Clint Eastwood would have loved this game; it was the good, the bad and the ugly.
The good: Noah Syndergaard made his major league debut and was mostly impressive. For five-plus innings, he arrived as advertised, if a bit wild. He mowed down the Cubs in the first two innings, but ran into trouble with two outs in the third, when Kris Bryant hit a grounder to Daniel Murphy at third, but a wide throw pulled Lucas Duda off the bag. Syndergaard then walked Anthony Rizzo and Miguel Montero, but escaped further damage when Jorge Soler flied out to left. He was also able to dodge trouble in the fifth, when Bryant hit a two-out triple, Rizzo walked again but Montero flied out.
The bad: a number of issues. The Mets’ offense was non-existent against Jake Arrieta. Syndergaard’s sixth inning was where things fell apart, as he surrendered a leadoff single to Soler, a Starlin Castro RBI double and a home run by Chris Coghlan to end his night. And Alex Torres who had his fourth poor outing in a row.

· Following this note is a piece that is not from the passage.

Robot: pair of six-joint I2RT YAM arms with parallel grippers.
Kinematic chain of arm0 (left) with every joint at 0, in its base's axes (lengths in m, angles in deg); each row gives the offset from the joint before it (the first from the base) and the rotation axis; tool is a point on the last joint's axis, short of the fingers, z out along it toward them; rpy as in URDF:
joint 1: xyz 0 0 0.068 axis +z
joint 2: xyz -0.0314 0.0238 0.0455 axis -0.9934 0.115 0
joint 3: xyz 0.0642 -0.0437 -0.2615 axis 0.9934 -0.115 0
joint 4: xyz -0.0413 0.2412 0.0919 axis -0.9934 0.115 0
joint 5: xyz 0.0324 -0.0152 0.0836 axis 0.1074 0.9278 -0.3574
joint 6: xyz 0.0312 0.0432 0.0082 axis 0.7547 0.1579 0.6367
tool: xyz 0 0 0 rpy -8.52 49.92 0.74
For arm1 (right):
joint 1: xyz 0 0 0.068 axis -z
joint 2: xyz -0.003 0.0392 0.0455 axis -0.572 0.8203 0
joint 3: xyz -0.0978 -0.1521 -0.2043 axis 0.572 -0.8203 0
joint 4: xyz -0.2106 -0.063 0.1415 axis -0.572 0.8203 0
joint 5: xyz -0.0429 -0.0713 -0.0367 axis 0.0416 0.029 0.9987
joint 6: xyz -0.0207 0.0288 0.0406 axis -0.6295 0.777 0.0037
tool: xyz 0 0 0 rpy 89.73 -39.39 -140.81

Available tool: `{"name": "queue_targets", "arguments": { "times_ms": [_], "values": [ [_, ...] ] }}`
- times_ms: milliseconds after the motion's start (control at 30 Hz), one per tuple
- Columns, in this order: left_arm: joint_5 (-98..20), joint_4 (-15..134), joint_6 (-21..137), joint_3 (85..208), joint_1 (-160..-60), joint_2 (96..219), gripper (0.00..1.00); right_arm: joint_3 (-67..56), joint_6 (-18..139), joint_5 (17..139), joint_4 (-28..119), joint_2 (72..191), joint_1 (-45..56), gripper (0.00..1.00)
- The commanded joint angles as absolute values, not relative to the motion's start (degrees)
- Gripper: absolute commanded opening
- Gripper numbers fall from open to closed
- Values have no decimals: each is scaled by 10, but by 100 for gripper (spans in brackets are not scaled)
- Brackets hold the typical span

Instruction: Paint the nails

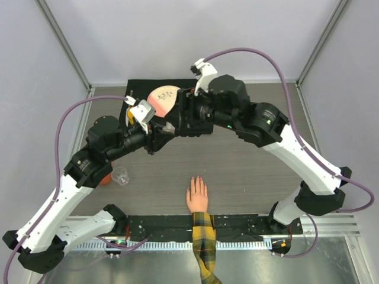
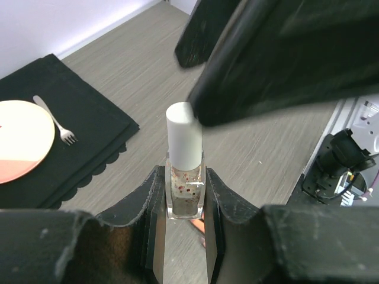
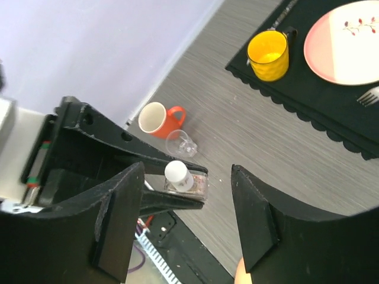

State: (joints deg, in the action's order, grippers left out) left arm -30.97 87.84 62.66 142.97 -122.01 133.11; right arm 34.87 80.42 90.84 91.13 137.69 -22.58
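Bottle [image 2: 185, 200] pinched in the left gripper [image 2: 185, 176], right gripper [image 3: 188, 171] spread over its cap [image 2: 184, 136].

On the grey table [image 1: 249, 171]: both arms bent inward, meeting above its middle. At the far side, a black placemat [image 1: 136, 86] carrying a pink-and-white plate [image 1: 163, 99], a fork [image 2: 56, 121] and a yellow mug [image 3: 268, 54]. At the near edge, between the arm bases, a yellow-and-black plaid sleeve [image 1: 203, 236] ending in a flesh-coloured hand [image 1: 197, 198], lying flat, fingers pointing away. By the left arm, an orange mug [image 3: 157, 119] just beside a clear glass [image 3: 180, 143]. Left jaws pressed on the glass sides of the small bottle, held upright, speckled liquid inside. Right fingers wide apart, one either side of the white cap, not closed on it. The nails [image 1: 195, 179], tiny and pinkish, tipping that hand's fingers, well apart from the bottle.
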Motion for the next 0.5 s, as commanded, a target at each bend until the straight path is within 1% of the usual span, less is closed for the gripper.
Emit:
{"name": "queue_targets", "arguments": {
  "times_ms": [0,33,133,167,233,267,367,400,433,467],
  "values": [
    [-330,836,635,1433,-1222,1333,0,404,786,972,956,1409,-251,64],
    [-329,835,634,1433,-1221,1334,0,408,783,973,958,1414,-252,62],
    [-325,832,631,1431,-1222,1333,0,414,782,969,960,1426,-255,59],
    [-324,831,630,1430,-1222,1333,0,415,781,968,961,1430,-257,55],
    [-323,832,627,1431,-1221,1332,0,415,779,961,961,1432,-258,45],
    [-321,832,626,1431,-1222,1332,0,413,779,959,961,1432,-258,36],
    [-298,828,622,1431,-1222,1329,0,392,773,940,958,1422,-258,21],
    [-281,829,623,1433,-1222,1328,0,383,754,930,947,1412,-258,11],
    [-224,834,625,1438,-1222,1329,0,360,739,899,940,1403,-258,4],
    [-190,838,626,1442,-1222,1329,0,345,722,873,922,1394,-257,1]
  ]
}}
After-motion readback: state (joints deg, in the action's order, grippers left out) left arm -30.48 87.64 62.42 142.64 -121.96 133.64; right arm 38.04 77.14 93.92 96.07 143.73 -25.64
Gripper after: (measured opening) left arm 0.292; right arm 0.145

The ugly: Curtis Granderson running the Mets right out of the fourth inning. He had led off with a five-pitch walk — in fact his two walks were the only damage to Arrieta to that point. Murphy followed with the Mets’ first hit, a dribbling single to shallow left. With the play right in front of him, Granderson inexplicably tried to go to third. The throw from Coghlan nailed him by about the width of Lake Michigan and when Michael Cuddyer hit into a craven double play, you just kinda knew the Mets were shot right there.
Once again, Matt Harvey is called upon to be the stopper. Happy Harvey Day…
PS — It couldn’t have helped to find out Juan Lagares was unavailable due to a muscle strain. Buddy Carlyle is also battling a sore back/hamstring.
Sometimes I don’t think you guys watch the game that you are writing about. This is the second time this year that this happened… Murphy took his time and then threw a soft toss to Duda and Bryant beat it out. He didn’t pull Duda off the bag.. That’s what makes it more frustrating. Murphy needed to throw a bullet and he took his time lolly gagging at 3rd..
That’s exactly right. Murphy played it like he had all the time in the world and soft tossed to Duda. It looked like he handled it like a ball hit to 2B not 3B. It was embarrassing and should have been an error.
I’d move the offense to the ugly…
I don’t know why Collins likes Murphy so much, since he is always talking about “playing the game right” (except for the obvious fact that Murph hits a bit better than most Mets—which isn’t saying much). Had Murphy been running—instead of Bryant—he wouldn’t have run hard to 1B and been out, even with a weak throw. As for Murphy’s hitting, his OPS+ numbers the past three years have been 103, 108, and 110, making him a bit above average hitter.
A. Torres struck out three straight batters on Saturday when Niese left the bases loaded and no one out. But yes, he has been shaky lately otherwise.
I wrote this in the chat. Time to start giving the kids their due and let the old foggies catch up. Tomorrow I want to see:
Herrera, Granny, Flores, Duda, Cuddyer, Murphy, Plawecki, Kirkkk
Herrera was leading off in AAA and this team needs a spark. This is more a demotion of players that probably wouldn’t care anyway like Cuddyer and Murphy, but let’s start seeing some new combinations because the old ways aren’t working.
Further, a microcosm of most of this season and especially lately: leadoff batter walks on five pitches. Second batter has a 3-1 count. Note: 7 balls and 2 strikes thrown by pitcher so far. Second batter swings at a low pitch on 3-1 grounding into double play. Second batter is supposedly one of our “better hitters”. I wonder if said second batter doesn’t seem to care much this year.
For what it’s worth, I was just reading BBTF about last night’s game and the Cub fans there were raving about Syndergaard.
I think he had an excellent start, made very fragile by terrible defense and an offense that apparently got off the plane in some city other than Chicago. Welcome to the Mets, Noah.